Deputy Sarawak Chief Minister Alfred Jabu Anak Numpang, who is also the minister for rural development, should be disciplined and held responsible if it is true that six out of eight rural growth centres under his ministry have failed.
"The authorities should examine why these centres are a failure, and if it is found out that they have failed, then the minister involved must take full responsibility,” Ba'Kelalan assemblyperson Baru Bian said.
Baru, who is Sarawak PKR chief, said this in reference to the latest series in the Auditor General's Report 2013, which called on the Sarawak government to restudy the implementation plan for rural growth centre (RGC) programmes in line with the current development.
"In this case the person responsible is Alfred Jabu, who is the minister in charge of rural development," Baru (right) said.
"We have spent so much money on these rural growth centres, which have been used by the state government as its political tool to buy voters.
"I remember the government announced the creation of a rural growth centre in Long Semado, just before the last state election.

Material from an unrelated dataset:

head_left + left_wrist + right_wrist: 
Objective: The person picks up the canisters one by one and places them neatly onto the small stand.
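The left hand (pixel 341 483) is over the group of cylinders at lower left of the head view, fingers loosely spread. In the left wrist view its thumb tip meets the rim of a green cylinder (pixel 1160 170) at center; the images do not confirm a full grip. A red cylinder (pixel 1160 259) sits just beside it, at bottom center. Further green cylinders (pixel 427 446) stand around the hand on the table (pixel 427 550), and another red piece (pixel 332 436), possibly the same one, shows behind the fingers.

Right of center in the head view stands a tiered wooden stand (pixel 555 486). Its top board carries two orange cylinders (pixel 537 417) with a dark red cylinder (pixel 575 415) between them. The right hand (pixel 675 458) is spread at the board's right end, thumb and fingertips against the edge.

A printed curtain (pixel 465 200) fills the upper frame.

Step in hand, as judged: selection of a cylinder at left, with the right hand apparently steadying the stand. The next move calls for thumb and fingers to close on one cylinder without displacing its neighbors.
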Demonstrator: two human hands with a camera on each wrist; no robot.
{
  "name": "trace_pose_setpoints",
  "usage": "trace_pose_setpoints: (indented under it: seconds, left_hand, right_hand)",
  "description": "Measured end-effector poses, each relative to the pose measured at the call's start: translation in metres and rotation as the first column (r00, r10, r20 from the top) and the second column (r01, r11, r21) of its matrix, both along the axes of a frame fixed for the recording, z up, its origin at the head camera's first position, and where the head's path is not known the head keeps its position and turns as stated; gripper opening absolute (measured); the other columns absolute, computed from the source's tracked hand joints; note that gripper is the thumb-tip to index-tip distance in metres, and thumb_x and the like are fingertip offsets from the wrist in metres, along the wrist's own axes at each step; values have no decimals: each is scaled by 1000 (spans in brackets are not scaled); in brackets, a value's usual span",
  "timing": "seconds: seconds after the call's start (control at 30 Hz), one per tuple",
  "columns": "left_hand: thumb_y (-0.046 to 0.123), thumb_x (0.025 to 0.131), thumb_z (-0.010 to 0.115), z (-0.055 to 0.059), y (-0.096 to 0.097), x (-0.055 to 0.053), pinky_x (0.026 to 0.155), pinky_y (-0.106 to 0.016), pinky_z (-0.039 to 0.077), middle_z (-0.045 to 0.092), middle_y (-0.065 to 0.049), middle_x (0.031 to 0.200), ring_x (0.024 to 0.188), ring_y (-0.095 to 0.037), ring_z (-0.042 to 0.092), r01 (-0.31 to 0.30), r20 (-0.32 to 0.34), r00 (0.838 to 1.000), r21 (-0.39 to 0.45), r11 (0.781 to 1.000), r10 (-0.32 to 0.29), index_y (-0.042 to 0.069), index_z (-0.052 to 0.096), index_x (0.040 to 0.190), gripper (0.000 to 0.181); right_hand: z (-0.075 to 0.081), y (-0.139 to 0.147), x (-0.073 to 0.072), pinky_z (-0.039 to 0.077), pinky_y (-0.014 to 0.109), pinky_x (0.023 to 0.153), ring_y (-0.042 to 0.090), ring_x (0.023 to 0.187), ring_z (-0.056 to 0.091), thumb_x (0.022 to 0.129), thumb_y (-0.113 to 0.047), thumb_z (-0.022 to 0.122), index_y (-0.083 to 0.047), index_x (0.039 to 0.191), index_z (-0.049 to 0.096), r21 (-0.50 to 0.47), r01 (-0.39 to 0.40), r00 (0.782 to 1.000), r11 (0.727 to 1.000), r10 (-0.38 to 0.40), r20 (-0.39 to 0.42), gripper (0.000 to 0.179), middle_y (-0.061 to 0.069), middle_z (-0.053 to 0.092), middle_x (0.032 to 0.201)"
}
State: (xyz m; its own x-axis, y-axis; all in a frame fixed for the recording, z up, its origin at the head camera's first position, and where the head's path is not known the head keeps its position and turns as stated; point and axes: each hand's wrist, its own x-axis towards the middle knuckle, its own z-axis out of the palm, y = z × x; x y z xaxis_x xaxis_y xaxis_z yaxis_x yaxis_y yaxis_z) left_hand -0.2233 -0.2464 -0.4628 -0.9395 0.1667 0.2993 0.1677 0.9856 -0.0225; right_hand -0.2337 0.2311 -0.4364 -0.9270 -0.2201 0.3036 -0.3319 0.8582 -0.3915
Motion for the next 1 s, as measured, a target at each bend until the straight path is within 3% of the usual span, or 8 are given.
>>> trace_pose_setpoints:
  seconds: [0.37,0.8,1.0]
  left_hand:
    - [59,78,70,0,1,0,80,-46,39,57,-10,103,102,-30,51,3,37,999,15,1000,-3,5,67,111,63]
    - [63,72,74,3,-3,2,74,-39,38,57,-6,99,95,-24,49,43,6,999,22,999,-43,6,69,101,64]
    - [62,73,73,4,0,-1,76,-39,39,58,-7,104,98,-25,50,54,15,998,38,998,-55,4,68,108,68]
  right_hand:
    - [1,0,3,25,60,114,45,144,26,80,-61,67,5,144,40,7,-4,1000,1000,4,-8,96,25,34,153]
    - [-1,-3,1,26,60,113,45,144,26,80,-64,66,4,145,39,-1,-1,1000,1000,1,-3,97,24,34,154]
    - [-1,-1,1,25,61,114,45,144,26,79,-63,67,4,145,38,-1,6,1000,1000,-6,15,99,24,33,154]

Until today, nothing has been done about it," he said, pointing out that it was an obvious election and political gimmick.
More RGC announcements expected
In the coming election, Baru expect more announcements on RGCs to be made.
The audit report says the State Planning Unit has approved the development of 10 RGCs throughout Sarawak.
The allocations received for the development of RGCs from the 6th Malaysia Plan to 10th Malaysia Plan totalled RM385.86 million and the actual expenditure, as at May 2014, was RM223.79 million.
The report said an audit carried out as of May this year concluded that the management of was satisfactory in terms of compliance of work procurement procedures.
However, there were delays in implementation, lack of response from the local people because of locality issues and poor maintenance of the facilities.
It said the usage and maintenance of public facilities in six out of eight RGCs visited needed to be improved, while two out of the eight RGCs, in Semop and Opar, still did not have any public facilities.
The report suggested that to overcome the weaknesses and to ensure that similar weaknesses do not recur, te state government should restudy the implementation plan for the RGCs in line with the current development.
Likewise, a comprehensive impact study to evaluate the achievements of RGC development programmes should be carried out so that the results of the study could provide inputs for improvements to the RGC development programmes.